An additional questionnaire was constructed in order to gain greater understanding of the qualitative aspects of participant Yoga practice and to obtain additional background information. The rationale and background of the questions is elaborated upon below.

Questionnaire Items:

Item 1 through 3 measure the 3 most important aspects of the Ashtanga Yoga practice, which claim to make it meditative (5-point Likert scale):

Bandhas (1) Ujjayi breath (2) Dristi (3)

Given that these items measure the meditative components of the Ashtanga Yoga practice, it might be of interest to add these in as covariates to the post-practice measurements.

Item 4 through 6 measure additional qualitative aspects of the Astanga practice (5-point Likert scale):

Overall focus (4) Flexibility (5) Balance (6)

The justification for these items is due to the idea that anecdotally this practice is undertaken 6 times for the opportunity to study the state the mind resides daily in and to observe its fluctuations. The idea behind this is that a distracted mind will lead a decrease of physical balance and flexibility and also to a diminished capacity for focused attention during the practice. These scores might be of interest to correlate both to pre- and post practice measurements.
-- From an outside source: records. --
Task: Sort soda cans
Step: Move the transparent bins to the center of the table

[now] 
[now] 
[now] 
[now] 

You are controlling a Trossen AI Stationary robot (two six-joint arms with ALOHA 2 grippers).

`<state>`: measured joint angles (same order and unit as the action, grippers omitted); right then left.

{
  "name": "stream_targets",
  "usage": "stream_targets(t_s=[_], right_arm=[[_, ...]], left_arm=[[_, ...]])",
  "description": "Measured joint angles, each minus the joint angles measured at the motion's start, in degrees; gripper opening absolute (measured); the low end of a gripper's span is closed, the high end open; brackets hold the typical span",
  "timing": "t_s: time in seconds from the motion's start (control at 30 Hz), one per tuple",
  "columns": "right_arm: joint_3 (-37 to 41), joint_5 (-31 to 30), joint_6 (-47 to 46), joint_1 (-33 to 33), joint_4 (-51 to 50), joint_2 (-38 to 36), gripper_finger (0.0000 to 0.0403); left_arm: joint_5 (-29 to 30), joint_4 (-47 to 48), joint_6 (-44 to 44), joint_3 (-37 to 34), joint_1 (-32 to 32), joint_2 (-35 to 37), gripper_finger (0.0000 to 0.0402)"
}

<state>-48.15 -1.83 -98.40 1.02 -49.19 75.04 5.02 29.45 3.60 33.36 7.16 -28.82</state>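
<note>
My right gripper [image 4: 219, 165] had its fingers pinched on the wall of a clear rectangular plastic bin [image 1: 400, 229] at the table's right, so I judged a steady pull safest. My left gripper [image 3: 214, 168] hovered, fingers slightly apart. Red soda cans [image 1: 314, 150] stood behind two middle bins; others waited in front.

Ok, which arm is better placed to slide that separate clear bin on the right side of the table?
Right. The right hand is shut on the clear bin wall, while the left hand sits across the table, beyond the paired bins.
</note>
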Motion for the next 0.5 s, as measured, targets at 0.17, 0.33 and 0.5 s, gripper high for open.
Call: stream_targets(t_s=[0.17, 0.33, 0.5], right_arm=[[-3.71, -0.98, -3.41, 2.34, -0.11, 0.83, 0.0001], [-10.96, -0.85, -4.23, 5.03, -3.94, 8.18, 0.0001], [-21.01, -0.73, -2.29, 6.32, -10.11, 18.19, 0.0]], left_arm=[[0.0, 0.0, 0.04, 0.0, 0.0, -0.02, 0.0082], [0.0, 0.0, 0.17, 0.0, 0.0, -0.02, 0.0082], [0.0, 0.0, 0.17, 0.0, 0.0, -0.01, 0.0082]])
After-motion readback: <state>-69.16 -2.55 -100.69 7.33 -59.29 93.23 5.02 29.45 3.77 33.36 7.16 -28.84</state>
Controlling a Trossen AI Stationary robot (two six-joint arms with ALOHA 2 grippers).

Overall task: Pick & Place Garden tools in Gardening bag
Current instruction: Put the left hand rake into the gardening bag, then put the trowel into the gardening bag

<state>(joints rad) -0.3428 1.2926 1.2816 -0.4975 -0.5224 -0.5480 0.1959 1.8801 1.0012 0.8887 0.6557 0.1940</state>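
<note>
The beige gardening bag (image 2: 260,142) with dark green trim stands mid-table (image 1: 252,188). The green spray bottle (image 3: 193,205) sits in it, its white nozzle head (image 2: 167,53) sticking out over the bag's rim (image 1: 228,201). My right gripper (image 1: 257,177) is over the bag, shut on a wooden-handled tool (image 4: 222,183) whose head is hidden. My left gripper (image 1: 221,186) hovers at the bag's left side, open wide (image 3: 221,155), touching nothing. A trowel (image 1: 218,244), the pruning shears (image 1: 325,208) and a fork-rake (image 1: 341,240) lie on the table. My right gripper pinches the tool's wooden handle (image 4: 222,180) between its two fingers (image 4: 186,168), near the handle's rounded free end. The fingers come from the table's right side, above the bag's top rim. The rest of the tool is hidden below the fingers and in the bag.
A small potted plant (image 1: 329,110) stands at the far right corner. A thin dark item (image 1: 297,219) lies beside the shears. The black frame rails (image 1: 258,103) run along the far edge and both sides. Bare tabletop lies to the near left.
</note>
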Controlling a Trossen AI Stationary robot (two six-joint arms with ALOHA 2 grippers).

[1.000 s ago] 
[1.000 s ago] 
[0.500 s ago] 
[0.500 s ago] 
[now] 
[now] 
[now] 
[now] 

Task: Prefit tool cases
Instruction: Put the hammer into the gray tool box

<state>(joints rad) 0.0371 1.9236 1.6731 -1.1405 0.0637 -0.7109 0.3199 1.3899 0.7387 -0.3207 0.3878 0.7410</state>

Item 7 measures the qualitative aspect of the focus during the Yoga practice utilizing a binary scale (effortful, effortless). It is argued that after years to decades of practice, the practitioner realizes an effortless quality to his or her practice. Given that the neural mechanisms for an effortful as opposed to effortless practice may be different, it might lead to disparate results (Garrisson et al., 2013). Therefore, this item takes this potential differentiation in practice quality into account.

Item 8 and 9 gauge Yoga practice length. Item 10 and 11 gauge Yoga practice intensity.

Item 12 and 13 gauges whether the subject in addition to a Yoga practice also has a meditation practice.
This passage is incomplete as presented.